Осевой период таит в себе множество загадок. Неизвестно, почему преобразования затронули только китайцев, индийцев, греков и древних евреев, а в Месопотамии и Египте ничего подобного не произошло. Справедливо отмечают, что все области, внесшие свой вклад в развитие новых религий, испытывали в то время политические, социальные и экономические потрясения. Бушевали кровопролитные гражданские войны, гибли целые города. Кроме того, развивалась новая рыночная экономика: власть переходила от жрецов и царей в руки купцов, и старая иерархия рушилась. Новые вероучения возникали не в пустынях и убежищах отшельников, а в городской среде, на фоне финансового подъема и роста капитала. И все же эти факты не дают исчерпывающего объяснения революции осевого периода, коренным образом изменившей самовосприятие людей, их отношения между собой и с окружающим миром.
Все вероучения осевого периода имеют ряд общих признаков. Все они характеризуются обостренным осознанием страданий как неотъемлемой части человеческой жизни, и все ориентированы на развитие более одухотворенной религии, не столь сильно зависящей от внешней обрядовости. Все они опираются на новаторские представления о личной совести и морали: тщательного выполнения традиционных ритуалов недостаточно, следует также относиться с уважением к своим ближним. Все основатели новых религий осуждали насилие и проповедовали сострадание и справедливость. Они учили своих последователей искать истину в себе, не полагаясь на слова жрецов и религиозные авторитеты. Ничто не следует принимать на веру; все нужно подвергать сомнению; старые ценности подлежат критическому пересмотру. И одной из областей, требующих переоценки, разумеется, оказалась мифология.

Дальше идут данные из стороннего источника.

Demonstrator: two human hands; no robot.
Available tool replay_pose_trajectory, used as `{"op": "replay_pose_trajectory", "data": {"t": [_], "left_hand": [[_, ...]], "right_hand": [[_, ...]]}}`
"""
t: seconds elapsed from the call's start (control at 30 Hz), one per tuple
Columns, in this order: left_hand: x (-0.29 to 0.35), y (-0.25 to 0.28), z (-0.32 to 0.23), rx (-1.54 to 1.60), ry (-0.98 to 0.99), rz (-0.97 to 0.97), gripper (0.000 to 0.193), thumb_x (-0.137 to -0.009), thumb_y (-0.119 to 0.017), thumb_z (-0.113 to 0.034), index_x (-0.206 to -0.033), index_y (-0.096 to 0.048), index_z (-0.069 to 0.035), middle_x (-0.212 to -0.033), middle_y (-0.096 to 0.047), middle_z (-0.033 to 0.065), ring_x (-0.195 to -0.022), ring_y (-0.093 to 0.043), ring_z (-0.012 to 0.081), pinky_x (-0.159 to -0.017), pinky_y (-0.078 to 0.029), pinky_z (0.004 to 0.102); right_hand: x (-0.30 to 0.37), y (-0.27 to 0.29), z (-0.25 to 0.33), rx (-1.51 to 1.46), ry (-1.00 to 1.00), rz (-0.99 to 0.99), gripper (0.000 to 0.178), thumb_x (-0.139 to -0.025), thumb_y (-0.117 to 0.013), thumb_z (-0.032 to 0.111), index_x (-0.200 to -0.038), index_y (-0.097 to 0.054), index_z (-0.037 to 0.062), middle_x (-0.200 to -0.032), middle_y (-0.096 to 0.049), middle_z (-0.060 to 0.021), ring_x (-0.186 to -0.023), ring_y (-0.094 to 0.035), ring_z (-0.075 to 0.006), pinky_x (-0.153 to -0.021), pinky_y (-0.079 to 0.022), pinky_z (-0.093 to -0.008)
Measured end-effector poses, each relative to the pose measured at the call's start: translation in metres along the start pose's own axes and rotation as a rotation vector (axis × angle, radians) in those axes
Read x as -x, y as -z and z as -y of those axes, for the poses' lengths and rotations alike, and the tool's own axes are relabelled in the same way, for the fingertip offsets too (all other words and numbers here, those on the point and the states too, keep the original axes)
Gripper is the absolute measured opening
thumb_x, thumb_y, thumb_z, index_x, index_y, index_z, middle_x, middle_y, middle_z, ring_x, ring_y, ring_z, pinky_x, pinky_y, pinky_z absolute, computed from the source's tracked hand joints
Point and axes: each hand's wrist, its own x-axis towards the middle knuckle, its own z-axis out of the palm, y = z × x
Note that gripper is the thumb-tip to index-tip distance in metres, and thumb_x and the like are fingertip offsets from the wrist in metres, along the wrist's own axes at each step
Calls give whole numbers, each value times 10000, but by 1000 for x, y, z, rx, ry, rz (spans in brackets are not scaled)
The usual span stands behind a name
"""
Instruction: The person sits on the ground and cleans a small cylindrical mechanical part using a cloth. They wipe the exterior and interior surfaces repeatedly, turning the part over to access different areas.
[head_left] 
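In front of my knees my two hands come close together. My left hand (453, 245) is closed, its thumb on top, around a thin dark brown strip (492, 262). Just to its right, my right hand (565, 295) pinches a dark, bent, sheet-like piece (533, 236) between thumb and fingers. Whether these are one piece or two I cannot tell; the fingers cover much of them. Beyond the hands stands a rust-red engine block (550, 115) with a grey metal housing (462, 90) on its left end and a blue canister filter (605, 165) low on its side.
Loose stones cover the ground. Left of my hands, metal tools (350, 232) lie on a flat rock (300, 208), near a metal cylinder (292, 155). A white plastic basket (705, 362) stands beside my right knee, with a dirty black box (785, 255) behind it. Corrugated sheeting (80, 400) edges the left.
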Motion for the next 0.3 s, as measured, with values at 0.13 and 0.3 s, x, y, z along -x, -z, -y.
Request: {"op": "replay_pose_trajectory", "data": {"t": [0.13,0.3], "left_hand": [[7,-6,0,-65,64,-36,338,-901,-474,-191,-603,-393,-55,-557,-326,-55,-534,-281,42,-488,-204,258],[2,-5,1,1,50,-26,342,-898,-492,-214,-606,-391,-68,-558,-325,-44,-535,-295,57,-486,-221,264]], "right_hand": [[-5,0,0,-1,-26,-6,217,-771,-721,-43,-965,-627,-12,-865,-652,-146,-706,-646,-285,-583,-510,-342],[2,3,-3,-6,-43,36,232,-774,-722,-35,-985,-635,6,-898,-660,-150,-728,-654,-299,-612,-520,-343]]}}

К древним мифам вероучения осевого периода относились по-разному. Одни новые религии подвергли осуждению те или иные аспекты мифологического мировоззрения, другие относились к мифологии более снисходительно. Но все без исключения интерпретировали мифы по-новому, придавая им духовную и этическую нагрузку. В городах давно уже утвердилось критическое отношение к мифам. Люди теперь рассматривали мифологию с новых позиций; но стоило им столкнуться с тайной души, как они инстинктивно обращались все к тем же древним мифам. Необходимость в мифах не отпала. Старый миф, отвергнутый взыскательными реформаторами, зачастую все же находил себе место в новой системе, слегка изменив обличье. Новые религии, при всей своей утонченности, не могли обойтись без мифологии в той или иной форме.